Au cœur de Florence, une vaste opération poursuit son cours autour de Santa Maria del Fiore, la cathédrale. Débutée en 2023 avec la restauration du Collegio Eugeniano, bâtiment du XIVe siècle qui abritera dès cet été les bureaux de l’Opera del Duomo – l’Œuvre de la cathédrale, qui gère l’ensemble que composent la cathédrale, le campanile, le baptistère et le musée –, ce chantier en trois temps se poursuivra, à partir du 9 mars, avec le lancement de la restauration du campanile de Giotto, qui durera quatre ans. Il prendra fin avec les travaux d’extension du musée de l’Œuvre de la cathédrale, qui s’achèveront en 2030.

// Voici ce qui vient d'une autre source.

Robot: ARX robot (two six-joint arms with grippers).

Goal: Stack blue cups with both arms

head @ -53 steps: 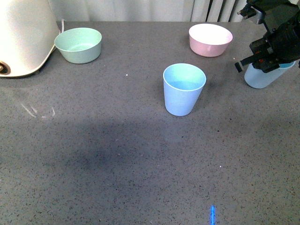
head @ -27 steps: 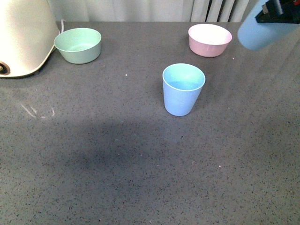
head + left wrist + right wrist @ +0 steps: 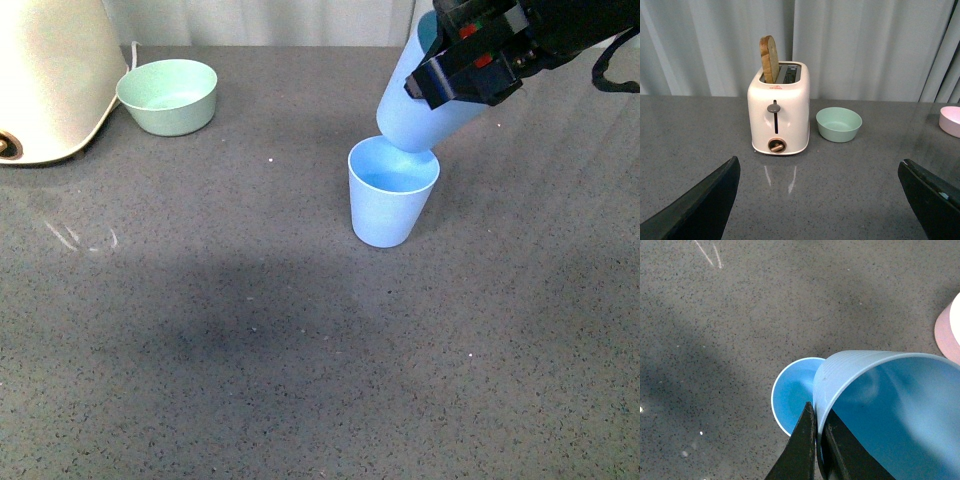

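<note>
One blue cup [image 3: 392, 205] stands upright at the middle of the grey table. The second blue cup [image 3: 420, 110] hangs tilted above it, its base just over the standing cup's rim. My right gripper [image 3: 466, 68] is shut on the tilted cup's rim. In the right wrist view the gripper [image 3: 816, 412] pinches the wall of the held cup [image 3: 890, 405], one finger inside and one outside, with the standing cup [image 3: 792, 395] below. My left gripper [image 3: 820, 200] is open over bare table, its fingers [image 3: 705, 205] wide apart; no cup shows in its view.
A cream toaster [image 3: 45, 80] with a bread slice [image 3: 770, 59] stands at the far left, a mint-green bowl [image 3: 168, 95] beside it. A pink bowl [image 3: 947, 335] sits close behind the cups, hidden by the arm in the front view.
My right gripper lifted the blue cup from the table's right side and carried it left, tilting it over the standing cup. The standing cup has stayed put.
</note>
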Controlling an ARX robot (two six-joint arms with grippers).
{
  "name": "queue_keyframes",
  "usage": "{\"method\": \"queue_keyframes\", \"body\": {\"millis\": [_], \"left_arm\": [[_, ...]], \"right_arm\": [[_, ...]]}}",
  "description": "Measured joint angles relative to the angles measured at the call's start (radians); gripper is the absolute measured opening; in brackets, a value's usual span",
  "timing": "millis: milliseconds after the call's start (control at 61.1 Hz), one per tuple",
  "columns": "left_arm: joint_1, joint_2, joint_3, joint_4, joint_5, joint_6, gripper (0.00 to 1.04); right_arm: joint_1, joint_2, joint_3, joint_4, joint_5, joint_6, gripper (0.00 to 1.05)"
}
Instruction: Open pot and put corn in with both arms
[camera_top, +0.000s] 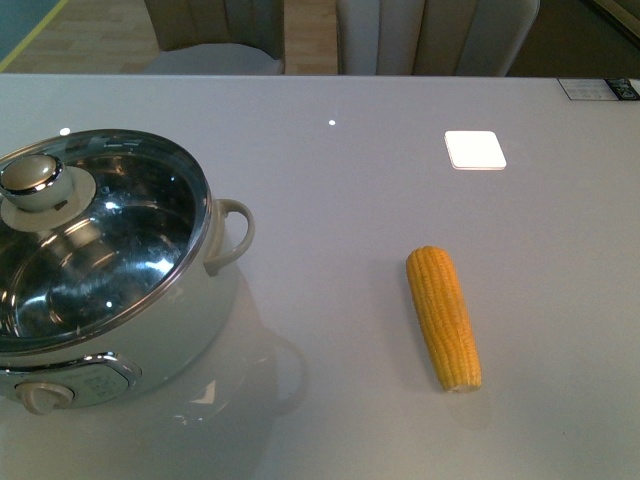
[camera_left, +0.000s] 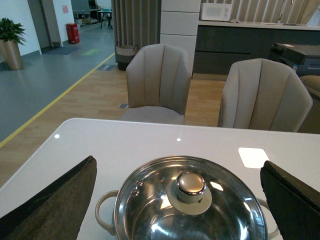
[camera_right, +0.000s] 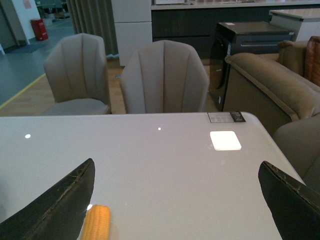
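The pot (camera_top: 205, 320) stands on the white counter (camera_top: 330, 200) with its glass lid (camera_top: 110, 250) shut on the steel rim, so the steel inside shows through it. The knob (camera_top: 35, 178) sits on top of the lid, the beige dial (camera_top: 40, 395) is on the pot's near side, and a looped handle (camera_top: 232, 235) is on its right side. The left pincer (camera_left: 178, 162) hangs above the pot's near side, its dark fingers (camera_left: 55, 205) spread wide and holding nothing, with the lid and knob in the gap between them. Two chairs (camera_left: 159, 80) stand beyond the pot. The corn (camera_top: 444, 318) lies flat on the counter, well apart to the right of the pot, running far to near with its near end angled slightly away from the pot. The right pincer (camera_right: 176, 163) hangs above the counter right of the pot, spread wide and empty, and one end of the corn shows just beside one finger (camera_right: 55, 205). Further right and beyond the corn lies a bright white square (camera_top: 475, 150), and past it a small dark label (camera_top: 598, 88) sits at the counter's far corner
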Motion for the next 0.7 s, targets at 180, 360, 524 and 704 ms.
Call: {"method": "queue_keyframes", "body": {"millis": [180, 360, 524, 704], "left_arm": [[0.0, 0.0, 0.0, 0.0, 0.0, 0.0, 0.98], [0.0, 0.0, 0.0, 0.0, 0.0, 0.0, 0.98], [-0.011, 0.037, 0.032, -0.095, -0.033, -0.032, 0.98], [-0.064, 0.288, 0.113, -0.139, -0.055, -0.143, 0.98]], "right_arm": [[0.0, 0.0, 0.0, 0.0, 0.0, 0.0, 0.96], [0.0, 0.0, 0.0, 0.0, 0.0, 0.0, 0.96], [0.0, 0.0, 0.0, 0.0, 0.0, 0.0, 0.96], [0.0, 0.0, 0.0, 0.0, 0.0, 0.0, 0.96]]}}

Première restauration du campanile
La construction du campanile de la cathédrale de Florence a commencé en 1298 sous la direction d’Arnolfo di Cambio, puis s’est poursuivie sous la houlette du peintre Giotto, qui donna son nom au monument, et de deux autres architectes, Andrea Pisano et Francesco Talenti. La restauration à venir est la première d’importance depuis le XIVe siècle. Ces travaux, qui débuteront une fois l’échafaudage terminé – probablement en juillet –, devenaient indispensables. Les revêtements extérieurs (marbre blanc, Verde di Prato et Rosso di Cintoia), particulièrement visibles dans les éléments en saillie de la terrasse située au sommet et dans les éléments décoratifs, sont très détériorés. L’accès à la terrasse panoramique, avec vue imprenable sur la cathédrale et Florence, ainsi que le parcours intérieur du campanile, resteront ouverts durant le chantier.

Du Duomo à l’Arno
Autre monument bientôt restauré : le Ponte Vecchio (Vieux Pont), qui enjambe l’Arno, trait d’union entre le centre de Florence et les quartiers sud de la ville, entre le musée des Offices et le Palazzo Pitti. Inauguré en 1345, il est contemporain du campanile de Giotto. Pour lui aussi, cette restauration est une première. Elle aura lieu de mai à septembre et vise à consolider les piliers, à nettoyer les surfaces en pierre et à réparer les nombreuses zones dégradées. Des pontons flottants permettront aux restaurateurs de travailler directement depuis le fleuve, ce qui évitera de recourir à des échafaudages permanents. Les orfèvres travaillant sur le pont et les promeneurs pourront ainsi accéder normalement au monument, l’un des sites les plus fréquentés par les touristes avec la cathédrale.